Zins- und Zinseszins: Wann verdoppelt sich Ihr Einsatz?
Es existiert eine Faustformel (die sog. 72er-Regel), die es ermöglicht, zu ermitteln, nach wie vielen Jahren sich Ihr Einsatz verdoppelt. Sie lautet wie folgt:

Anzahl der Jahre, in denen sich Ihr Einsatz verdoppelt = 72 : Zinssatz (in Prozent)

Angenommen Sie erhalten z. B. 9% Zinsen pro Jahr, dann verdoppelt sich Ihr Einsatz nach 8 Jahren (72 : 9).
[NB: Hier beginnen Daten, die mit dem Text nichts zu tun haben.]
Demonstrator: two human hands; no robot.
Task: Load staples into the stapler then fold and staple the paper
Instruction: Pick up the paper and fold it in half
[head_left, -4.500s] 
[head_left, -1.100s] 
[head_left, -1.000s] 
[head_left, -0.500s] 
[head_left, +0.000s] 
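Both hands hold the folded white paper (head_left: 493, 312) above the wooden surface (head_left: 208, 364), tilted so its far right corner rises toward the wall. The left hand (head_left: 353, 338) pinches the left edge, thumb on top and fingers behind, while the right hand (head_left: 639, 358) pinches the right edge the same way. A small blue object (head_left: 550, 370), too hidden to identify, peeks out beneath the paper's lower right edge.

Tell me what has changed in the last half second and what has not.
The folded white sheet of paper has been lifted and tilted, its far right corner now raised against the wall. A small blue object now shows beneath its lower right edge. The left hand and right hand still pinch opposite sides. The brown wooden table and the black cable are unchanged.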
Und wenn es 2,5% Zinsen pro Jahr wären, dann verdoppelt sich der Einsatz erst nach 29 Jahren.

Zeit, Zinssatz und Einsatz – Fazit
Die Regeln sind also ganz simpel: Wenn Sie Ihr Geld anlegen, sollten Sie auf die Länge der Anlage achten (je länger, desto mehr bekommen Sie am Ende), auf den Zinssatz (je höher, desto schneller vermehrt sich Ihr Geld – aber desto riskanter ist es auch) und den Einsatz – je mehr Sie anlegen, desto mehr ist die Investition am Ende wert.